Dr. Owusu-Afriyie Akoto’s response was predictably self-serving or, rather, self-protective, but it was still the unvarnished truth, at least on the surface of matters because, in principle, it is the President of the Sovereign Democratic Republic of Ghana who has the prerogative or exclusive right to hire and fire cabinet appointees who also has the mandated privilege to reshuffle his cabinet appointees or allow them to attend to their official duties without any need for periodically redesignating them to new cabinet or ministerial portfolios.
So far, according to Nana Akufo-Addo, nearly every one of his cabinet appointees has been performing creditably or well above average, so there is absolutely no need for him to make any radical or major changes to their portfolios or appointments.

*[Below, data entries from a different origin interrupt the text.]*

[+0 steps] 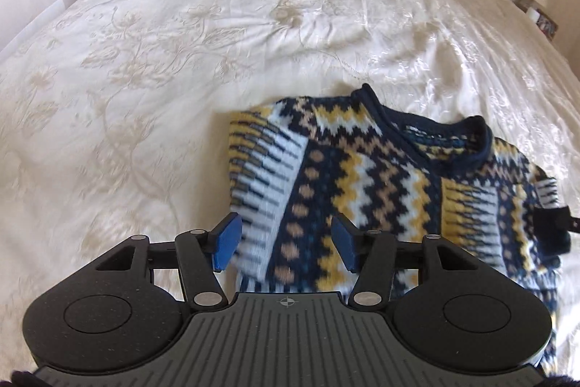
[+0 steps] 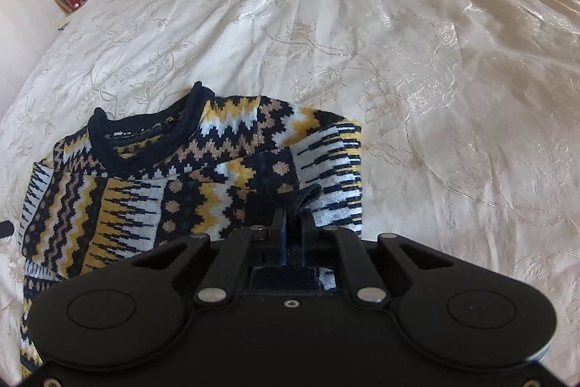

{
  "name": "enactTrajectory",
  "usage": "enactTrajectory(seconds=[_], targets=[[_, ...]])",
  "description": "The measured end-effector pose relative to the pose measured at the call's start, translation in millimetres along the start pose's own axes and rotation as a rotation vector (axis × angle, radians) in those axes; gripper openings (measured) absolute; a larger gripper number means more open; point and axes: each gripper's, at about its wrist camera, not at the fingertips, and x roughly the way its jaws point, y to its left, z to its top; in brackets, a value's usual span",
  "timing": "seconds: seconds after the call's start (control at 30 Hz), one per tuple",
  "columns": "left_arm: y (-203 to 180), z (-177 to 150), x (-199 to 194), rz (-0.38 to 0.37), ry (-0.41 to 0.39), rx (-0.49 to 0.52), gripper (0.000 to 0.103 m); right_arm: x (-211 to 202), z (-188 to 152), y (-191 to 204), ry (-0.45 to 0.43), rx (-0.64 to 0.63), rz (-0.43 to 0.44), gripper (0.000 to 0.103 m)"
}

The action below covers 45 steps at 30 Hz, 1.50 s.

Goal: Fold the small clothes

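My right gripper has its fingers pinched nearly together on a dark cuff of the sweater, at the sleeve folded across its front. My left gripper hangs just above the sweater's other side, blue fingers spread wide and holding nothing. The patterned navy, yellow and white sweater lies on the cream bed, neckline pointing away from me.

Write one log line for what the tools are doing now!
left tool: open over sweater | right tool: shut on sleeve cuff | bed
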Motion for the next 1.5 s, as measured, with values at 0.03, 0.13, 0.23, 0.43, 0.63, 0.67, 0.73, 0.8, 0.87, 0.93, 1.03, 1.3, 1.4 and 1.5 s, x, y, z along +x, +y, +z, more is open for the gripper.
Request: enactTrajectory(seconds=[0.03,0.13,0.23,0.43,0.63,0.67,0.73,0.8,0.87,0.93,1.03,1.3,1.4,1.5], targets=[[-1.8,3.8,7.7,0.006,0.001,0.007,0.053,1.2,-0.9,1.4,0.002,-0.008,-0.002,0.016],[-1.8,7.7,31.3,0.053,0.033,0.022,0.053,5.3,-4.2,2.5,0.018,-0.034,-0.020,0.021],[11.1,3.2,52.0,0.123,0.097,0.026,0.054,11.3,-8.2,-4.0,0.038,-0.034,-0.044,0.024],[39.0,-11.0,60.0,0.097,0.104,-0.063,0.078,18.4,-16.2,-19.6,0.058,-0.006,-0.099,0.048],[44.5,-15.7,53.3,0.055,0.099,-0.056,0.080,14.1,-17.8,-32.6,0.052,0.061,-0.103,0.062],[44.3,-14.5,52.4,0.046,0.106,-0.052,0.081,12.1,-18.6,-33.1,0.051,0.064,-0.102,0.064],[42.2,-17.3,45.8,0.040,0.107,-0.047,0.082,6.0,-21.7,-32.7,0.047,0.072,-0.087,0.074],[37.7,-22.4,37.3,0.039,0.113,-0.038,0.082,-2.0,-27.6,-30.3,0.044,0.073,-0.061,0.081],[34.1,-29.0,28.1,0.042,0.136,-0.037,0.083,-8.6,-34.7,-26.2,0.050,0.071,-0.044,0.084],[29.8,-37.1,17.8,0.050,0.151,-0.036,0.083,-15.4,-43.8,-20.7,0.062,0.069,-0.028,0.093],[22.1,-49.3,4.2,0.067,0.172,-0.022,0.084,-26.3,-59.3,-10.9,0.077,0.064,-0.009,0.096],[8.0,-85.0,-29.1,0.072,0.225,0.017,0.095,-54.0,-101.9,20.0,0.136,0.025,0.033,0.102],[6.3,-100.0,-38.0,0.062,0.247,0.021,0.095,-61.6,-116.5,27.3,0.147,0.021,0.045,0.102],[7.6,-113.6,-45.5,0.044,0.258,-0.005,0.095,-68.0,-129.7,32.5,0.158,0.013,0.052,0.102]])
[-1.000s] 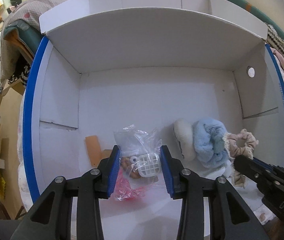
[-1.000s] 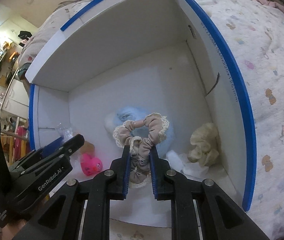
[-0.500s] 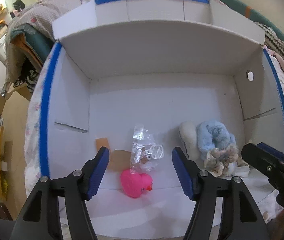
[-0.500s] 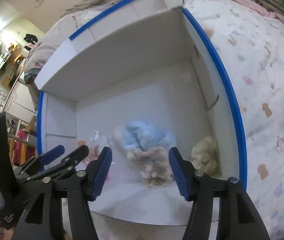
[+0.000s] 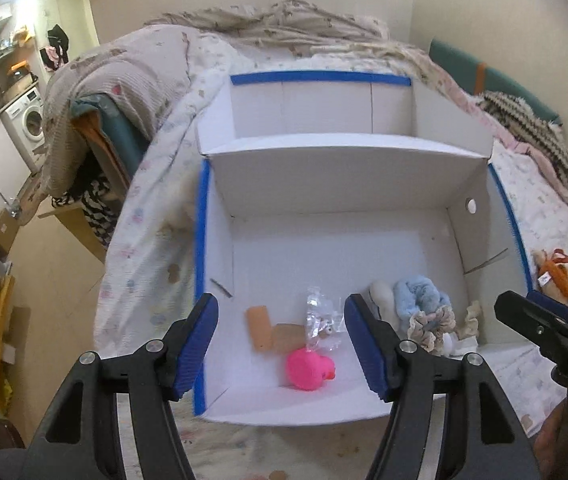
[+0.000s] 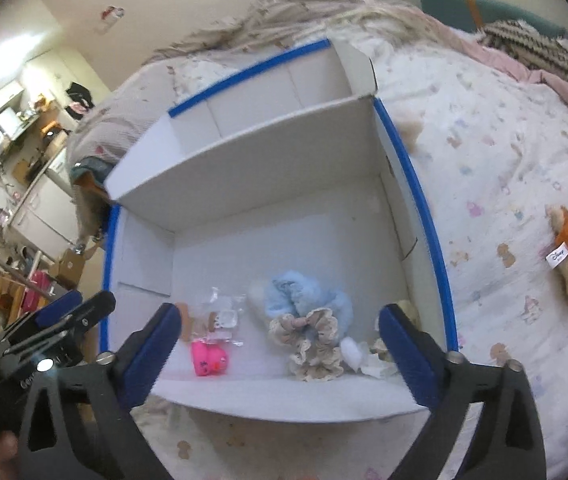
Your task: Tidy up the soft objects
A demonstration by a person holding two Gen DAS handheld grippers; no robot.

Now, this is all well and good, except for the fact that a remarkable portion of the general Ghanaian public, at least from the flurry of news reports that have been posted on dozens of major Ghanaian news portals, appears to be very convinced that it is long past time for the President to make some significant changes to his cabinet appointments.
For many of these critics, a considerable number of ministerial and executive operatives of the Akufo-Addo Administration have not been performing up to expectations for quite sometime now. To be certain, several names have already been mentioned by the media and other influential operatives of the ruling New Patriotic Party, including Mr. Kwadwo Mpiani, the long-serving Presidential Chief-of-Staff of the erstwhile Kufuor Administration.
Now, this is rather curious because Mr. Mpiani spent a protracted 8 years at the Kufuor Presidency in the aforementioned post without being reshuffled or shuffled to another post or portfolio.
And yes, the then-President Agyekum-Kufuor reshuffled his cabinet several times during the course of those 8 years. Yet, even as one political pundit had occasion to remark recently, we need to all of us, respect the fact that the governance styles of Presidents Agyekum-Kufuor and Akufo-Addo are not apt to mirror one another.
The obvious reason being that both leaders have different kinds and levels of political experiences and sets of skills and talents. Plus, the fact that times were significantly different under the disparate tenures of Messrs. Agyekum-Kufuor and Akufo-Addo.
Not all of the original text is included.